Labour MP Jeff Smith agrees: “How can a lot of the US states be more progressive than the UK? Many Western democracies are changing their policies and we need to take notice of what is happening and learn lessons.”

One such lesson, say groups such as the social action network Blaksox, is that legalisation alone will not eradicate racial disparities. In Washington DC, for instance, where cannabis has been legal since 2012, police are still more likely to arrest Black people for cannabis-related offences such as public consumption.

Transform Drug Policy Foundation (TDPF) and Blaksox have created an allyship to demand that if and when the UK finally reforms its drug laws, the voices of Black people are amplified in the process. And one thing policymakers must understand, says Blaksox founder, Viv Ahmun, is that “money is an integral part of any policy change process”.

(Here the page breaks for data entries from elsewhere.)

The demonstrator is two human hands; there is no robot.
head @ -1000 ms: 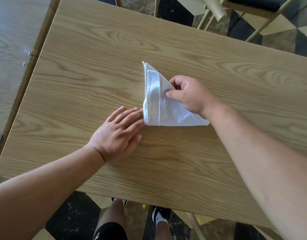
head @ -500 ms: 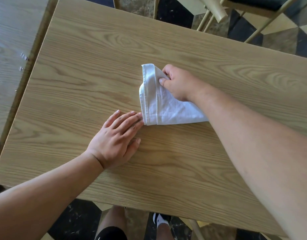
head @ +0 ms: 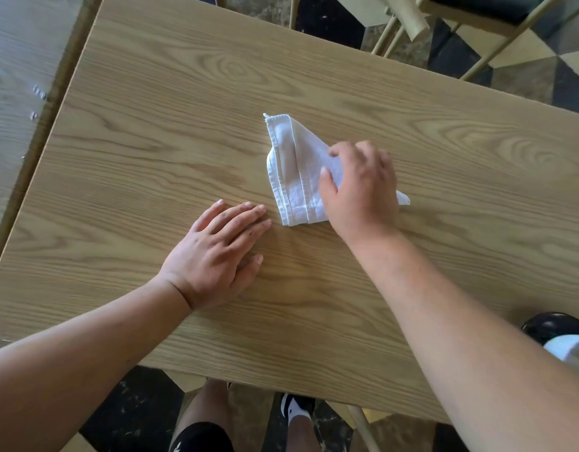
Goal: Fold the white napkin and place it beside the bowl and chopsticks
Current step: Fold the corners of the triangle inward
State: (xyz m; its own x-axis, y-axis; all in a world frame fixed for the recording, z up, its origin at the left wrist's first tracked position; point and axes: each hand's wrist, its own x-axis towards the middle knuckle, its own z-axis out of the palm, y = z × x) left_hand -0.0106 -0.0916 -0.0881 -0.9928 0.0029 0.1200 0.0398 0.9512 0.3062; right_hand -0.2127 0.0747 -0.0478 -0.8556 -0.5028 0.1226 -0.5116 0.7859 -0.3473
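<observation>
Two hands: both on the surface (head: 151,158)
Napkin (head: 291,177): folded triangle
Right hand (head: 360,187): spread, pressing napkin
Left hand (head: 216,256): flat, fingers together, just beside napkin

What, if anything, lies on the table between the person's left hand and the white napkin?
Nothing visible does. The left hand lies flat on the table, fingertips just short of the white napkin, with only bare wood between. The right hand already rests on the napkin. No bowl or chopsticks are in view.
</observation>
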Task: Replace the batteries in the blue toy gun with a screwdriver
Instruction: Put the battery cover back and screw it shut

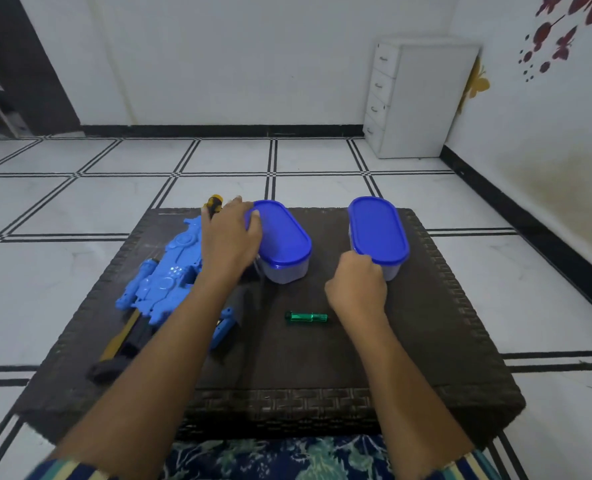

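The blue toy gun (170,271) lies on the left part of the dark wicker table (322,362), with black and yellow parts at its near end. My left arm crosses over it. A small green screwdriver (306,317) lies free at the table's middle. Two clear containers with blue lids stand at the back. My left hand (230,237) grips the far left end of the left container (284,240), thumb on the lid. My right hand (356,285) is curled at the near left corner of the right container (379,226), pinching the lid's edge. What the containers hold is hidden.
A yellow and black tip (215,203) pokes out behind my left hand at the table's far edge. The low table stands on a white tiled floor. A white drawer unit (419,98) stands in the far right corner.
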`<state>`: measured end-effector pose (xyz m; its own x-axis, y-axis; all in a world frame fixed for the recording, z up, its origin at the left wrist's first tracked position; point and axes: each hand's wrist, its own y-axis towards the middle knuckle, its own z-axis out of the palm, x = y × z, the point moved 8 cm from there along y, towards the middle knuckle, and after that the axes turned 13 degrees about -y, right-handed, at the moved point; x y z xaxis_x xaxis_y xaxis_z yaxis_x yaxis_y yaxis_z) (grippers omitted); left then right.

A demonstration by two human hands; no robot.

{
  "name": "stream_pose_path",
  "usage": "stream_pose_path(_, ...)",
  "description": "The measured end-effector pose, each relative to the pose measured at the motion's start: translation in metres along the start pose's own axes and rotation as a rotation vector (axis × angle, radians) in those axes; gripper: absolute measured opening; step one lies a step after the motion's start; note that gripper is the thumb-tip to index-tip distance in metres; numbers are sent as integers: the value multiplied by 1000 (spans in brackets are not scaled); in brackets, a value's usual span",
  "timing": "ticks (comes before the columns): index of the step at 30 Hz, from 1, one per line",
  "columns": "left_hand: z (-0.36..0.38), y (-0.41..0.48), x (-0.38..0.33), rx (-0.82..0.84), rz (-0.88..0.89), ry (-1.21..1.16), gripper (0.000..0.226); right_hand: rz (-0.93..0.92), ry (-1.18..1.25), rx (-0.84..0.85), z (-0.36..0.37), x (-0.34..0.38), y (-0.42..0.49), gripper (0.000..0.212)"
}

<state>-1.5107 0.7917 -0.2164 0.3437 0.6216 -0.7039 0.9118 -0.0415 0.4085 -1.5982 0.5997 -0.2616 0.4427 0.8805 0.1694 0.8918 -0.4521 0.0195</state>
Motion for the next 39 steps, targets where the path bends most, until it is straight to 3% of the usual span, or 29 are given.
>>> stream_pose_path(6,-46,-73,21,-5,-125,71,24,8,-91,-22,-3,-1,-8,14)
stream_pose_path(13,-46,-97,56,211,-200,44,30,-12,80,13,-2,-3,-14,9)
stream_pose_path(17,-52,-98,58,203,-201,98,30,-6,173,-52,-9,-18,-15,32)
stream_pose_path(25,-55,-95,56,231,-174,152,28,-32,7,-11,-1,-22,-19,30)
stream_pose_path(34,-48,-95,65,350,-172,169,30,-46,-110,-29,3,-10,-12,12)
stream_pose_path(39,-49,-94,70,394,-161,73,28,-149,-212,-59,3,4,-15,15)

In New York, for instance, where a 2021 move to legalise recreational cannabis is expected to bring in $350m in tax revenue annually, 40% of this money will be reinvested into the minority communities disproportionately impacted by the war on drugs. This was the model advocated for by Ahmun, who last year visited the US state with TDPF to see the benefits first-hand. Today he says, he has been convinced by a not-for-profit model over a commercialised one, but that this must be one with a social equity element, in which any money made is funnelled into social purpose-orientated initiatives.

But Ahmun, says he is both “an optimist and a pragmatist”. So while last year he estimated it would take two years for the UK to legalise cannabis, today he thinks it could be as many as 11. Just last week, Rishi Sunak’s government rejected the Scottish government’s proposal to decriminalise drugs for personal use, a move that Jane Slater, deputy chief executive officer and campaign manager of Anyone's Child says they are “heartbroken” by.

“It’s time for Scotland and the rest of the UK to move forward and take a new approach to drugs,” Slater says, “to save lives and help keep families together.”